- **Instructions to follow**: Below are entries; copy exactly the lines from the one with "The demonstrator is" through the one with "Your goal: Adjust", both included, and leave out the rest.

Material for this task: Begin

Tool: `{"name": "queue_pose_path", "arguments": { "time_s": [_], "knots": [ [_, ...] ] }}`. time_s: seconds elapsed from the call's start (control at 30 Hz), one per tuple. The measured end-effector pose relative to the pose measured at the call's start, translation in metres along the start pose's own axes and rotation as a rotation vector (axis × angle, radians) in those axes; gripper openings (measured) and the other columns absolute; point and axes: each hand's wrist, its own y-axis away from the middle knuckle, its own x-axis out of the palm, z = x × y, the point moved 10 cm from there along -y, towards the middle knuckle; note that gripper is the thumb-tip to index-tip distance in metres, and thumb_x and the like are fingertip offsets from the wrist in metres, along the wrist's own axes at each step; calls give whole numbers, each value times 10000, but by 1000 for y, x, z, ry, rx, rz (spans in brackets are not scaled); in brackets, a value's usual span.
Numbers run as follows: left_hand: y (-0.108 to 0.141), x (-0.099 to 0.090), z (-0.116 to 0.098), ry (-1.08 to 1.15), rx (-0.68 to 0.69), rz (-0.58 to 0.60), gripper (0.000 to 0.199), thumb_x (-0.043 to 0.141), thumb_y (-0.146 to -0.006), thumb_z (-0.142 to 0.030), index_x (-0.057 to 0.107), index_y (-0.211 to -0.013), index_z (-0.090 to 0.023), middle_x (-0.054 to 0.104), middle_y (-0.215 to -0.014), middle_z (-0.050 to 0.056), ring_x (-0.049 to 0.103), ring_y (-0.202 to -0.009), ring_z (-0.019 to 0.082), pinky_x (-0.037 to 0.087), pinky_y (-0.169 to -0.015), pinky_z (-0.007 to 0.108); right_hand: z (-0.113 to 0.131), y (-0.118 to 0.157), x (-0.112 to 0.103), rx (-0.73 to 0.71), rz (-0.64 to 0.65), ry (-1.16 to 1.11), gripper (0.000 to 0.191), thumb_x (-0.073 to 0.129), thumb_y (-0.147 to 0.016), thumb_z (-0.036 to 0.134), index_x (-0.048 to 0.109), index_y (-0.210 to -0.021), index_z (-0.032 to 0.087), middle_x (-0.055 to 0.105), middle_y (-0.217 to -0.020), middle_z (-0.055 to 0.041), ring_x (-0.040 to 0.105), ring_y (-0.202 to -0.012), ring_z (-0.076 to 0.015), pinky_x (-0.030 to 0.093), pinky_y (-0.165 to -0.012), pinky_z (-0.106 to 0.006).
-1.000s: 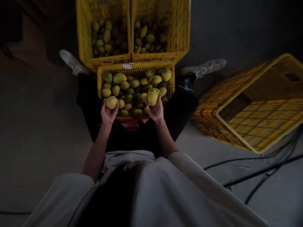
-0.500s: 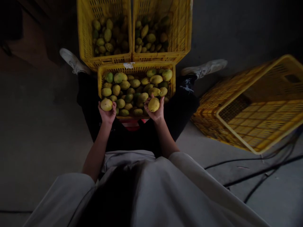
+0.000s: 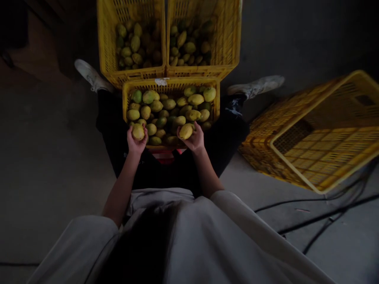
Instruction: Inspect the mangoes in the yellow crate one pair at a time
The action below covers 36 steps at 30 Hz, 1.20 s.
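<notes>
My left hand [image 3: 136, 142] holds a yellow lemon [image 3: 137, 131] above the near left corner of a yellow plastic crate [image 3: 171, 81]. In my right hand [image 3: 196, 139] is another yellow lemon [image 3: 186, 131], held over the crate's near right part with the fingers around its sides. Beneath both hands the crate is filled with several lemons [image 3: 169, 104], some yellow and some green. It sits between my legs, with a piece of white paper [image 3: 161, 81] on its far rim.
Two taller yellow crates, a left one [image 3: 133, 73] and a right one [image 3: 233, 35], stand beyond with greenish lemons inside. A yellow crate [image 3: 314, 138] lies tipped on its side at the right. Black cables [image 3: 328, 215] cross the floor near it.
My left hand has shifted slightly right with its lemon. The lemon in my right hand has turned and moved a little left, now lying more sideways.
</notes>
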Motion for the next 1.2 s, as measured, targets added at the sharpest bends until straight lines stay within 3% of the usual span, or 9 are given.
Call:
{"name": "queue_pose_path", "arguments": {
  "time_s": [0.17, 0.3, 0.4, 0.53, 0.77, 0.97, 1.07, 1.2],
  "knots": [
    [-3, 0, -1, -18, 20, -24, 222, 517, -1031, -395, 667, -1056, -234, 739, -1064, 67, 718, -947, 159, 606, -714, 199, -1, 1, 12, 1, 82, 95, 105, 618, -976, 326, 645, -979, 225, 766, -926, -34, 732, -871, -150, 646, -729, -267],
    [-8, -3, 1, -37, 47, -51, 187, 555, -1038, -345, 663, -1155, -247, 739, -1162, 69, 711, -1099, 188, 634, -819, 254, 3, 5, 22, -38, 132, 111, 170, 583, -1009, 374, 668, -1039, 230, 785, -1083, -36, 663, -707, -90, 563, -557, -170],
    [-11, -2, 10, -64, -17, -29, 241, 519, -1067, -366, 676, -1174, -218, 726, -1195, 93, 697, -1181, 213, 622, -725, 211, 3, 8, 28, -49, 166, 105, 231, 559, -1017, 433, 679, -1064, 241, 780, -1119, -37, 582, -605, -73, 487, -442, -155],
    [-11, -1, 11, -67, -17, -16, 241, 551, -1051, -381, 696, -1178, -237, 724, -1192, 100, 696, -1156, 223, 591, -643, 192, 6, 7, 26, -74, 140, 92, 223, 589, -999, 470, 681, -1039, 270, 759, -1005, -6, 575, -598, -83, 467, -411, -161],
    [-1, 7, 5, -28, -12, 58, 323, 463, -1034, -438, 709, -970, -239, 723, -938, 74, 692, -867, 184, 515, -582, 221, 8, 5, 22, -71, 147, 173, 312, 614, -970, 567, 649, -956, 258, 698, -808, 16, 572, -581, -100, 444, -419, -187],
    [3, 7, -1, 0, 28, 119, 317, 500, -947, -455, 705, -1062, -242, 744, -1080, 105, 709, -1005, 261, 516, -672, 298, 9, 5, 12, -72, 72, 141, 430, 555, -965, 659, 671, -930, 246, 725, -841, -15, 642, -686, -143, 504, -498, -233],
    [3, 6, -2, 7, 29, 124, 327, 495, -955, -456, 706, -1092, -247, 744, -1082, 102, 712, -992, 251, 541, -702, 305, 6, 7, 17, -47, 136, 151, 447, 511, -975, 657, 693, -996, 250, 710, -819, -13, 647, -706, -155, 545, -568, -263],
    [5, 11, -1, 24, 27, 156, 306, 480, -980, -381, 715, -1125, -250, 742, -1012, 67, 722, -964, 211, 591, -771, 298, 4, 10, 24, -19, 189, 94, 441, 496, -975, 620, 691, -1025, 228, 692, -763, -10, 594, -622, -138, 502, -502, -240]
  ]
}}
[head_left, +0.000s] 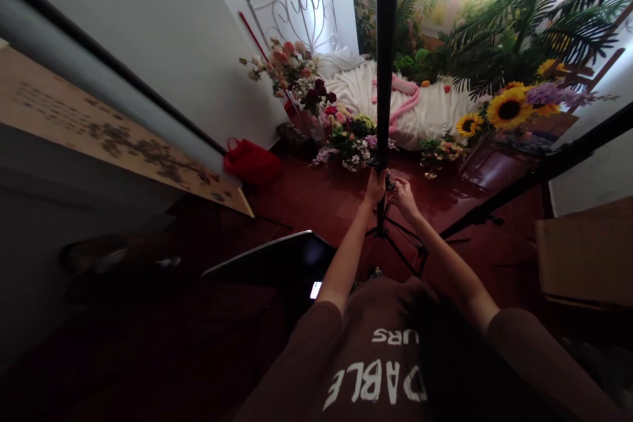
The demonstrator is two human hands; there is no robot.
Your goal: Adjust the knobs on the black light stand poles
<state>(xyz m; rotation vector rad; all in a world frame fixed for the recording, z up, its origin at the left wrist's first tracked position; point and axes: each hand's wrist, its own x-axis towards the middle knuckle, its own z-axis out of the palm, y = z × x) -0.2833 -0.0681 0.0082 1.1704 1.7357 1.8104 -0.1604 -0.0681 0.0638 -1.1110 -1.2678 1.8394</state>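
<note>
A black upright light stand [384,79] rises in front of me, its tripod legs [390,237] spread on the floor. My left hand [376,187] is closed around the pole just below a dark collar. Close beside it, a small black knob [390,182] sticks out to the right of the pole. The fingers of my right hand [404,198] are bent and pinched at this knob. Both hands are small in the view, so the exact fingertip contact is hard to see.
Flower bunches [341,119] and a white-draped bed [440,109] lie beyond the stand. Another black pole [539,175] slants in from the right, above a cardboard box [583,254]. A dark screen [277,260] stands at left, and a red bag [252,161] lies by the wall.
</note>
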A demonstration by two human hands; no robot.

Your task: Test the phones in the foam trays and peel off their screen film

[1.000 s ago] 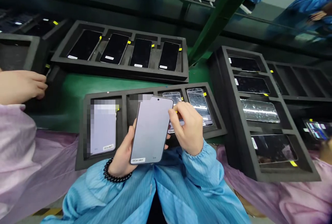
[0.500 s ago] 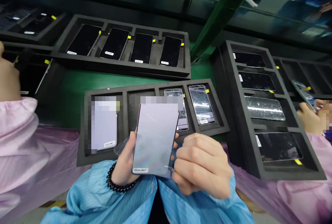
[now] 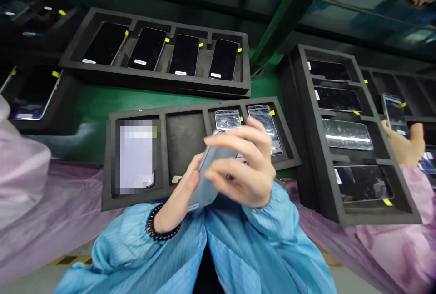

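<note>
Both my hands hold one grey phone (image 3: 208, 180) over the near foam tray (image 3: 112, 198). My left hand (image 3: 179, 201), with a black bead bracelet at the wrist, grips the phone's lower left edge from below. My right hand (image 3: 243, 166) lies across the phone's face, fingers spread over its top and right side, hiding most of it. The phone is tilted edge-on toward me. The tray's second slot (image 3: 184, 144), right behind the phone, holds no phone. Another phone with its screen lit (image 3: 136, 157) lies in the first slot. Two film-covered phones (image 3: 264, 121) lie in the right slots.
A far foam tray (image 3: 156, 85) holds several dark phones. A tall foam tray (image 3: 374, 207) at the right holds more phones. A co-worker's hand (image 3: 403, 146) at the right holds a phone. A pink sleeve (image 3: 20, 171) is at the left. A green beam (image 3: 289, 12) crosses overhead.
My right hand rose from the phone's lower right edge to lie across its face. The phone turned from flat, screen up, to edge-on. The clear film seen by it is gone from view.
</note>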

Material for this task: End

- **Answer to the problem**:
The demonstrator is two human hands; there is no robot.
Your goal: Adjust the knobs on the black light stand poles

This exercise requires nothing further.